A volte vi sono pronunce giurisprudenziali che non costituiscono “giurisprudenza”, come può essere la decisione su una improcedibilità di un qualche ricorso proposto, quando, nel corso del giudizio, la parte ricorrente dichiari una sopravvenuta carenza d’interesse alla decisione.
Ne possono essere esempi, tra i molti, le recenti sentenze del TAR per la regione Campania, sede di Napoli, sez. III, 21 novembre 2019, n. 5463 (nella quale il ricorso si fondava su una ritenuta situazione di incompatibilità, posta dalla locale legge regionale, del contemporaneo svolgimento dell’attività funebre e il servizio di noleggio e trasporto di ambulanze), nonché stesso TAR per la regione Campania, sede di Napoli, 22 novembre 2019, n. 5526 (in cui il ricorso partiva dalla ritenuta insussistenza di requisiti per l’esercizio dell’attività funebre di altra ditta I.O.F. operante, più o meno, nei medesimi ambiti territoriali): in entrambi i casi la dichiarazione di sopravvenuta carenza d’interesse alla decisione, formulata dalla parte ricorrente, non risulta argomentata nel dettaglio, anche se solleva curiosità circa quali ne siano le ragioni di fondo, curiosità che, forse, ha interessato anche il collegio giudicante, solo che si consideri come sia “principio generale del processo amministrativo che la parte ricorrente, sino al momento in cui la causa viene trattenuta per la decisione, ha la piena disponibilità dell’azione e, quindi, può dichiarare di avere perduto ogni interesse a coltivare il ricorso.

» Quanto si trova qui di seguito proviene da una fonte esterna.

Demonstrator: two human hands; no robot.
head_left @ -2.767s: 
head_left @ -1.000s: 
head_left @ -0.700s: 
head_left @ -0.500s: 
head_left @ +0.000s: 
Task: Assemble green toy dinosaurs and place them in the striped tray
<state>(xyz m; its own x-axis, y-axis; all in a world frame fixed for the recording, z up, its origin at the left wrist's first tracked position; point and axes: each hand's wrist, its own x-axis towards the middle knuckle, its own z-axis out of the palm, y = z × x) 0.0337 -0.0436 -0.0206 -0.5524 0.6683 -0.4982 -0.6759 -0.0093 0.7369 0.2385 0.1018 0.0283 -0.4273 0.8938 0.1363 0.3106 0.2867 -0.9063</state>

In quest’ultimo caso il giudice, non avendo né il potere di procedere d’ufficio né quello di sostituirsi al ricorrente nella valutazione dell’interesse ad agire, non può che dichiarare l’improcedibilità del ricorso e dei motivi aggiunti per sopravvenuto difetto d’interesse.“.
In mancanza di altri elementi non ci si avventura ad alcuna formulazione di ipotesi, ma non si può evitare di prendere atto di come, qui o là, la concorrenza tra esercenti l’attività funebre sia tutt’altro che esente da contenziosi, talora anche aspri.